▸ **Problem details**
Go through the lines below and retype each one exactly.

▸ **Available data**
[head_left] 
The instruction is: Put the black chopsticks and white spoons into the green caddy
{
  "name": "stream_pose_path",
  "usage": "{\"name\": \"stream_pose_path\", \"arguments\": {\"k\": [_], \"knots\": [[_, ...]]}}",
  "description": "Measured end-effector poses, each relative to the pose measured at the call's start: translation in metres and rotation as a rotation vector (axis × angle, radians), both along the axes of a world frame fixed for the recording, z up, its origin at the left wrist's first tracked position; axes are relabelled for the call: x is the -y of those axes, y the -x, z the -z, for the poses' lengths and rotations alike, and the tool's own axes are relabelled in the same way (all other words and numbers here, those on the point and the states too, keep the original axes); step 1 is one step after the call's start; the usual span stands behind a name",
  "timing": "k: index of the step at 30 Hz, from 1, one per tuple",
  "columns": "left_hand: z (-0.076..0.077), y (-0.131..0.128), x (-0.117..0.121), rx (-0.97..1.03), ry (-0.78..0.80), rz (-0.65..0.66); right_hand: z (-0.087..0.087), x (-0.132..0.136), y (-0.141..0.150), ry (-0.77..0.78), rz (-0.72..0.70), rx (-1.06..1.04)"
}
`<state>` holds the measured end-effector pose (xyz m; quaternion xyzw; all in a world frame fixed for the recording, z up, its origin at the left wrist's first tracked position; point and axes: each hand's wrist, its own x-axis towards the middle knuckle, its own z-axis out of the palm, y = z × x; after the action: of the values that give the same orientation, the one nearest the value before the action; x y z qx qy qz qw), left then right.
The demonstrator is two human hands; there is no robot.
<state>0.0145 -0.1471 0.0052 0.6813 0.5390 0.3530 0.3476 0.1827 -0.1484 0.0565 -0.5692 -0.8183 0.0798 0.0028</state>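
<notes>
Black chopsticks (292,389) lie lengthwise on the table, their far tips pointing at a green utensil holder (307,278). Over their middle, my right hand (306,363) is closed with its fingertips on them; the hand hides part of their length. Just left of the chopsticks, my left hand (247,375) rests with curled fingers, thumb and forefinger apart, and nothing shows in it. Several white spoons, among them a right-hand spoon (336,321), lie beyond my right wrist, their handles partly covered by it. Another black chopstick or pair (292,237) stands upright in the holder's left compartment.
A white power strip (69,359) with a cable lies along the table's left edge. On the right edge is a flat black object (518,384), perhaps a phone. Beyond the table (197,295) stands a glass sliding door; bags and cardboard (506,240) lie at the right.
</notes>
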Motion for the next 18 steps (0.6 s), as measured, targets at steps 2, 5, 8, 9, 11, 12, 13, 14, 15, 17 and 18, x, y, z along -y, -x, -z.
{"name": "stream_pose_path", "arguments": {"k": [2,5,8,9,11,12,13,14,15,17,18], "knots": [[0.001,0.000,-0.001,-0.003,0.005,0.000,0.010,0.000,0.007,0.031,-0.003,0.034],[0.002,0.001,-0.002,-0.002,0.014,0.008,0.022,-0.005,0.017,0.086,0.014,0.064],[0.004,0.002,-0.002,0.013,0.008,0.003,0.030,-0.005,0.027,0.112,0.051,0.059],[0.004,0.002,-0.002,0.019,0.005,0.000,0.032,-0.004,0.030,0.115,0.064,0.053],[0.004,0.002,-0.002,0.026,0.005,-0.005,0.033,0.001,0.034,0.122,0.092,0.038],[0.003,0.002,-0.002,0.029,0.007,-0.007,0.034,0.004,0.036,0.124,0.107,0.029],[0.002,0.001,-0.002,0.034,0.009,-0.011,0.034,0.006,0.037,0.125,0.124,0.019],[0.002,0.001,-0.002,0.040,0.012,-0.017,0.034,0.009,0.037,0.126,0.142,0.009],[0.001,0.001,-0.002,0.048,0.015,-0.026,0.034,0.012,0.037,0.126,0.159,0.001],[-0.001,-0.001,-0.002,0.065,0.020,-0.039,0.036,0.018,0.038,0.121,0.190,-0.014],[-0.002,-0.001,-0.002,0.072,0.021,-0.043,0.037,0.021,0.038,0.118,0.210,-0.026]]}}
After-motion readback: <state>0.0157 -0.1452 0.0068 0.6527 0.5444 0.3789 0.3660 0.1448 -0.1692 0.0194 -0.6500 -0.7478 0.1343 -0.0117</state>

▸ **Exercise result**
[head_left] 
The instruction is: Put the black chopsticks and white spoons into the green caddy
{
  "name": "stream_pose_path",
  "usage": "{\"name\": \"stream_pose_path\", \"arguments\": {\"k\": [_], \"knots\": [[_, ...]]}}",
  "description": "Measured end-effector poses, each relative to the pose measured at the call's start: translation in metres and rotation as a rotation vector (axis × angle, radians), both along the axes of a world frame fixed for the recording, z up, its origin at the left wrist's first tracked position; axes are relabelled for the call: x is the -y of those axes, y the -x, z the -z, for the poses' lengths and rotations alike, and the tool's own axes are relabelled in the same way (all other words and numbers here, those on the point and the states too, keep the original axes); step 1 is one step after the call's start; the usual span stands behind a name",
  "timing": "k: index of the step at 30 Hz, from 1, one per tuple",
  "columns": "left_hand: z (-0.076..0.077), y (-0.131..0.128), x (-0.117..0.121), rx (-0.97..1.03), ry (-0.78..0.80), rz (-0.65..0.66); right_hand: z (-0.087..0.087), x (-0.132..0.136), y (-0.141..0.150), ry (-0.77..0.78), rz (-0.72..0.70), rx (-1.06..1.04)"
}
`<state>` holds the measured end-effector pose (xyz m; quaternion xyzw; all in a world frame fixed for the recording, z up, its origin at the left wrist's first tracked position; point and axes: each hand's wrist, its own x-axis towards the middle knuckle, its own z-axis out of the palm, y = z × x; after the action: of the values that give the same orientation, the one nearest the value before the action; x y z qx qy qz qw), left then right.
The demonstrator is two human hands; there is no robot.
<state>0.0145 -0.1471 0.0052 0.6813 0.5390 0.3530 0.3476 0.1827 -0.1484 0.0565 -0.5692 -0.8183 0.0798 0.0028</state>
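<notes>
Black chopsticks (292,389) lie lengthwise on the table, their far tips pointing at a green utensil holder (307,278). Over their middle, my right hand (306,363) is closed with its fingertips on them; the hand hides part of their length. Just left of the chopsticks, my left hand (247,375) rests with curled fingers, thumb and forefinger apart, and nothing shows in it. Several white spoons, among them a right-hand spoon (336,321), lie beyond my right wrist, their handles partly covered by it. Another black chopstick or pair (292,237) stands upright in the holder's left compartment.
A white power strip (69,359) with a cable lies along the table's left edge. On the right edge is a flat black object (518,384), perhaps a phone. Beyond the table (197,295) stands a glass sliding door; bags and cardboard (506,240) lie at the right.
</notes>
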Motion for the next 18 steps (0.6 s), as measured, targets at steps 2, 5, 8, 9, 11, 12, 13, 14, 15, 17 and 18, x, y, z along -y, -x, -z.
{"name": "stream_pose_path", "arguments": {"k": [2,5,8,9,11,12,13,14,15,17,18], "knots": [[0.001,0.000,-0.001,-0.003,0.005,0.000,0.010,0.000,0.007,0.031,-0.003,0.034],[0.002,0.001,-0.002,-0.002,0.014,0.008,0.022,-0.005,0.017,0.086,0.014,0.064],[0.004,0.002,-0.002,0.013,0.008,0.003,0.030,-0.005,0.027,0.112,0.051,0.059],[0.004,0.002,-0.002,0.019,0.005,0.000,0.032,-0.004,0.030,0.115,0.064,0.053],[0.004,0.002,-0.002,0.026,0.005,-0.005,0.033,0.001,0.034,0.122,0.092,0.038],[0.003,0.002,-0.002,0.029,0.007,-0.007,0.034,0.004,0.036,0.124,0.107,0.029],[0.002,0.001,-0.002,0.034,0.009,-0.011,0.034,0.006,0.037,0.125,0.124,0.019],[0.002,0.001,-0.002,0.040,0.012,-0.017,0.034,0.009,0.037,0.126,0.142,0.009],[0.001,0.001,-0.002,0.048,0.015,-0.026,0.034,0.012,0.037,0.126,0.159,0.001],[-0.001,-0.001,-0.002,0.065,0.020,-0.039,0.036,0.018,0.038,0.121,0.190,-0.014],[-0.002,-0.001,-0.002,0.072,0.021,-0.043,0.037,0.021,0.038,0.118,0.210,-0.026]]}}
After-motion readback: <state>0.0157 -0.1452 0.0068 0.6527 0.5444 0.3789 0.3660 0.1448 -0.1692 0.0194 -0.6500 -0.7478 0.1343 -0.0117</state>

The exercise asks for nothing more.